Dans une dépêche publiée le 9 septembre 2026, l’agence de presse africaine APAnews rapporte que le principal taux directeur reste fixé à 3 %, tandis que le taux du guichet de prêt marginal demeure à 5 %. Le coefficient des réserves obligatoires est également maintenu à 3 %.
Cette décision intervient dans un contexte économique jugé globalement favorable. L’activité dans l’Union a progressé de 6 % au deuxième trimestre 2026, après 6,1 % au trimestre précédent. Pour l’ensemble de l’année, la BCEAO table sur une croissance de 6,1 %, portée par les performances des différents secteurs de l’économie.
La remontée de l’inflation constitue toutefois le principal point de vigilance. Après un taux de -0,2 % au premier trimestre, l’inflation est passée à 0,4 % au deuxième trimestre, notamment sous l’effet de la hausse des coûts du transport et des produits pétroliers. La Banque centrale prévoit une inflation moyenne de 1 % sur l’ensemble de 2026, contre 0 % en 2025.
Le financement de l’économie reste par ailleurs dynamique.
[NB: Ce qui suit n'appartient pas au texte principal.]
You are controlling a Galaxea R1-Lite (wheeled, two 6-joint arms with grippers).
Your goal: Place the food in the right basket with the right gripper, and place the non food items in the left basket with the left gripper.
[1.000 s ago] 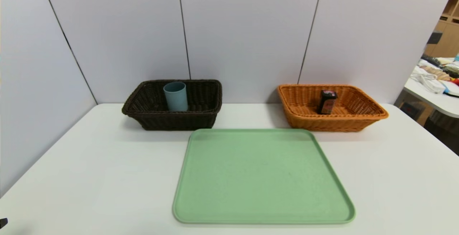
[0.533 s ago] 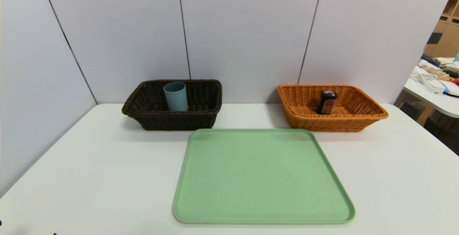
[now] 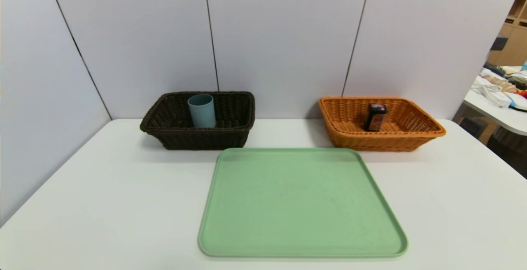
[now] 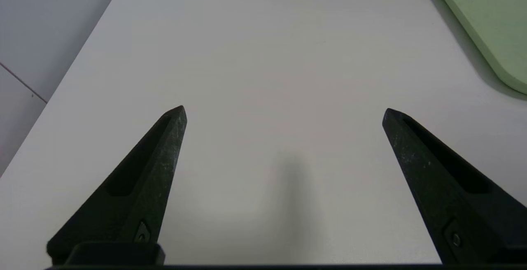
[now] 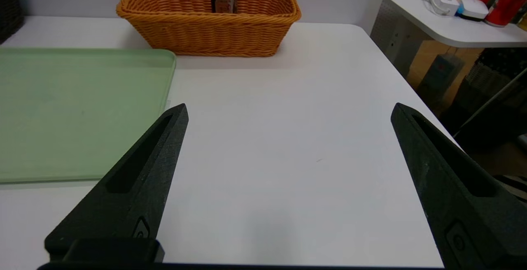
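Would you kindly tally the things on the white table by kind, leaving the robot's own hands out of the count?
Baskets: 2, the dark brown basket and the orange basket
Cups: 1, the blue cup standing in the dark brown basket
Drink cartons: 1, the black carton standing in the orange basket
Trays: 1, the green tray
Total: 5

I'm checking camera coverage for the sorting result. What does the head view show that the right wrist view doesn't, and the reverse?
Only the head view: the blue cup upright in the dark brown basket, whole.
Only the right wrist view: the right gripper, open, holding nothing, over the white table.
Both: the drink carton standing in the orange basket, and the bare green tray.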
Le crédit bancaire au secteur privé a progressé de 6,6 % à fin juin 2026, contre 6 % trois mois auparavant. La situation extérieure de l’Union s’est également améliorée, soutenue notamment par les exportations d’or, de coton, de cacao et de produits pétroliers.
Malgré ces indicateurs favorables, la BCEAO appelle les États membres à poursuivre la consolidation budgétaire afin de renforcer leur capacité à absorber les chocs économiques. Les incertitudes liées à la crise au Moyen-Orient, susceptibles d’alimenter les prix de l’énergie et des produits alimentaires, figurent également parmi les risques surveillés par l’institution.
La prochaine évolution de la politique monétaire dépendra ainsi de l’équilibre entre le maintien d’une croissance robuste et la nécessité de contenir les pressions inflationnistes.